DATA ▸
#####

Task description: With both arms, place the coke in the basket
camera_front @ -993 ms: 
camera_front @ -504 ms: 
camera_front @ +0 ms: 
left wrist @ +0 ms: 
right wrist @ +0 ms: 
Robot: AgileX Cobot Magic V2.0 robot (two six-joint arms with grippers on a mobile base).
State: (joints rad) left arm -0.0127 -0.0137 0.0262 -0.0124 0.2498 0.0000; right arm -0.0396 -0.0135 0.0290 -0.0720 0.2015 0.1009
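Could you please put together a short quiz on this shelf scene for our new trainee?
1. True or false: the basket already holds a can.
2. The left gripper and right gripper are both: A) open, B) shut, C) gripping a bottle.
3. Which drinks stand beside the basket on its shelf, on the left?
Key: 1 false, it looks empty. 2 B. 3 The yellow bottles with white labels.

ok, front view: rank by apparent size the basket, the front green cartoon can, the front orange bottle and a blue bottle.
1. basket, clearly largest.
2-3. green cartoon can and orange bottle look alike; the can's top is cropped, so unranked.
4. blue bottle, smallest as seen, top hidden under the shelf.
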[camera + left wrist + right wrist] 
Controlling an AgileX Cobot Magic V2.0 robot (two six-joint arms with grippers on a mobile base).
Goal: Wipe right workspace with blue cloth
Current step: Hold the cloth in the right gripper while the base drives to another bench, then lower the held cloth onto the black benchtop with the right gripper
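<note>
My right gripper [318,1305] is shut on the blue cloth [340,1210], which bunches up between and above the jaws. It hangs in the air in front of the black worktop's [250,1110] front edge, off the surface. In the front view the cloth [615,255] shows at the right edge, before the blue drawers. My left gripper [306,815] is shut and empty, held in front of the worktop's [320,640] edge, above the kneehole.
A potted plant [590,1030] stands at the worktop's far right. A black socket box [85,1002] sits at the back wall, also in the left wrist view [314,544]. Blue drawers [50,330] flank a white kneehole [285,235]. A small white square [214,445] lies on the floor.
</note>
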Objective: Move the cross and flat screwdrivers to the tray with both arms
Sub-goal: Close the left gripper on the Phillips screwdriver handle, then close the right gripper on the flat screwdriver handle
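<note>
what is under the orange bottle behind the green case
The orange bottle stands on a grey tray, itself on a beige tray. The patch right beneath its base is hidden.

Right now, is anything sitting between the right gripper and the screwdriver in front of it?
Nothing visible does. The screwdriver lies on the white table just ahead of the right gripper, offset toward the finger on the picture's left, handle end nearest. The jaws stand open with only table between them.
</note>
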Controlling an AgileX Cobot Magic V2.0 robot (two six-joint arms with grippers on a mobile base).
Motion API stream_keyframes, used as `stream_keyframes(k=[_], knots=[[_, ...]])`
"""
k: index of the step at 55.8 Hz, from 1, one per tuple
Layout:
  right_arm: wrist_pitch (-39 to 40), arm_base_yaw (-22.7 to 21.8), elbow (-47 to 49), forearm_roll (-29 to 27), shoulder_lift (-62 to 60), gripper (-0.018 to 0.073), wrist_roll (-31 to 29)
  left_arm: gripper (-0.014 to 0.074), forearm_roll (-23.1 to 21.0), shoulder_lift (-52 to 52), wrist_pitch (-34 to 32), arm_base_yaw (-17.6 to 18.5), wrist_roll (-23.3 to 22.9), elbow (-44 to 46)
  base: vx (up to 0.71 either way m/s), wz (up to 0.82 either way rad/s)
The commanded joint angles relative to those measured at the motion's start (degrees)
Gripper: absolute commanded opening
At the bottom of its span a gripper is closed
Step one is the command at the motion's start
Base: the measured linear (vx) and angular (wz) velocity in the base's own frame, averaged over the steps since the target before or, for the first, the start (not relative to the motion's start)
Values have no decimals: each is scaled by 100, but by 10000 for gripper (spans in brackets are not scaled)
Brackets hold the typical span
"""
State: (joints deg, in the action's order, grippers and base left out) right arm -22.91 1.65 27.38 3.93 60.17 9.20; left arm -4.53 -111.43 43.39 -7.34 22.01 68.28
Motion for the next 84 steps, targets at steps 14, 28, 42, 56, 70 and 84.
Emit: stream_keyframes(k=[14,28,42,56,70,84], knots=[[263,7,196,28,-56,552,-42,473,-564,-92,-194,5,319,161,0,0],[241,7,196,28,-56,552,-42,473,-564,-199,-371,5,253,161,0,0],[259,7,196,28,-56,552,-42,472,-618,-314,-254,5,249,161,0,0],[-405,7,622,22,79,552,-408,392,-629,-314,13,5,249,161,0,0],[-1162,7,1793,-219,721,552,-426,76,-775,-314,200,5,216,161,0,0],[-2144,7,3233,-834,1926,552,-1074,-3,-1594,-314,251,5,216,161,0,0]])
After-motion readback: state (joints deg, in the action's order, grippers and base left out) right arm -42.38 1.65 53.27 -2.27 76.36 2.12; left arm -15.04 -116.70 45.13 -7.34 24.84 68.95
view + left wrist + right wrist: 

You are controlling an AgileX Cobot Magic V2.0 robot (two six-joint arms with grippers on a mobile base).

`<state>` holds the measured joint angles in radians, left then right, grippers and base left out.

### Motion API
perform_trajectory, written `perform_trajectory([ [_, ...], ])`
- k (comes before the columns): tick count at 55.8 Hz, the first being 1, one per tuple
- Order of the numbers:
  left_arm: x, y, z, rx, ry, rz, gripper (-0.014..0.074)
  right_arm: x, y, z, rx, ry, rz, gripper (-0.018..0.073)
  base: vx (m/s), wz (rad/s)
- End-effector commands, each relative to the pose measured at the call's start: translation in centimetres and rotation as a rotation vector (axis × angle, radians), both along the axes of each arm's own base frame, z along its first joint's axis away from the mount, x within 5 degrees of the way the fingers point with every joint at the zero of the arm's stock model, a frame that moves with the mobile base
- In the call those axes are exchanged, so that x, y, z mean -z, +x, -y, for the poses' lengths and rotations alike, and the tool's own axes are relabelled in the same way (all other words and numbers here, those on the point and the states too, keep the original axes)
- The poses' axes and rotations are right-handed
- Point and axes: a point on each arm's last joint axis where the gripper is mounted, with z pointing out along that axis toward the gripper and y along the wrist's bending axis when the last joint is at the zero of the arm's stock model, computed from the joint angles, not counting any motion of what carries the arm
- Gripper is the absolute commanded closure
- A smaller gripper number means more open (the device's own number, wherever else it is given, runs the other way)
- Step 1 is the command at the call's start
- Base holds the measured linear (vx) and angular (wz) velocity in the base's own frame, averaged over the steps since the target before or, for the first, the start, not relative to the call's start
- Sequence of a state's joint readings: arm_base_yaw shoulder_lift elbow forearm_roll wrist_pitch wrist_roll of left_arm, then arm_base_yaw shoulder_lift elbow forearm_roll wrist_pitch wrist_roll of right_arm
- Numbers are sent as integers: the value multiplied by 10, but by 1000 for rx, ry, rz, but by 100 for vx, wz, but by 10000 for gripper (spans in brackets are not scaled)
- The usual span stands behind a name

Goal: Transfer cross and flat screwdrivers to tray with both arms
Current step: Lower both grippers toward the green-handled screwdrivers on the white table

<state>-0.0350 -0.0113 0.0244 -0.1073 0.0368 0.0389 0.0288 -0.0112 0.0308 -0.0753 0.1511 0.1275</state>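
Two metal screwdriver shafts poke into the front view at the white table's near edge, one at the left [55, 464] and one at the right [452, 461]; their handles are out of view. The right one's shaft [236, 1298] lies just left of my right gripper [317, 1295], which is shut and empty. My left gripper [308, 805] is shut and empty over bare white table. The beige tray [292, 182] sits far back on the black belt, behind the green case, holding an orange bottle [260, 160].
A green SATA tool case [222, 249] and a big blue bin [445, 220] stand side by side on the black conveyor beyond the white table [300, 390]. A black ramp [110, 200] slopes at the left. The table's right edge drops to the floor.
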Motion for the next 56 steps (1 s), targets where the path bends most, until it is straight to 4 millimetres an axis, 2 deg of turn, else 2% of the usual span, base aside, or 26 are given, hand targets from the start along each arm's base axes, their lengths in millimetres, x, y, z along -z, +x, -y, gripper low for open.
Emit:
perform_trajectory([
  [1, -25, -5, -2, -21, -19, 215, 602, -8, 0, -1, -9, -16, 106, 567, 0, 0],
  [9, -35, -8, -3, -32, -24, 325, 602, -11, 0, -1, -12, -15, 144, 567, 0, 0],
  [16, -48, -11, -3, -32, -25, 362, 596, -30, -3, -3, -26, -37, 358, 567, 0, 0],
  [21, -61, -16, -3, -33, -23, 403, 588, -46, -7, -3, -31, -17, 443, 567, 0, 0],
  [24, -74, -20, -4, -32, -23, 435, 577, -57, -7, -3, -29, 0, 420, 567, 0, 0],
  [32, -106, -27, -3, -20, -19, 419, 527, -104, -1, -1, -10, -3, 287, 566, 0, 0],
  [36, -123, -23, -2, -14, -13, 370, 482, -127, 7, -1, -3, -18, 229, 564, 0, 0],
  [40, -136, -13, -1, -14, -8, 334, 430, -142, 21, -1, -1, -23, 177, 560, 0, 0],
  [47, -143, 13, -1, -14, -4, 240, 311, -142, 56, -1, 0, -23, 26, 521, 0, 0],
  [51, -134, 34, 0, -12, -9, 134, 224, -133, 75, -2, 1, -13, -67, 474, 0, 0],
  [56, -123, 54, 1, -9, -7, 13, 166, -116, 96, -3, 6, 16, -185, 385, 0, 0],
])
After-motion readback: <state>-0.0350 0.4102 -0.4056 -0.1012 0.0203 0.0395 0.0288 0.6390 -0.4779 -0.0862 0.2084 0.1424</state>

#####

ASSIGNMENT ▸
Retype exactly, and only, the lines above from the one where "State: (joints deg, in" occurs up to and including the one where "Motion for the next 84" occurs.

SOLVED PROBLEM ▸
State: (joints deg, in the action's order, grippers and base left out) right arm -22.91 1.65 27.38 3.93 60.17 9.20; left arm -4.53 -111.43 43.39 -7.34 22.01 68.28
Motion for the next 84 steps, targets at steps 14, 28, 42, 56, 70 and 84.

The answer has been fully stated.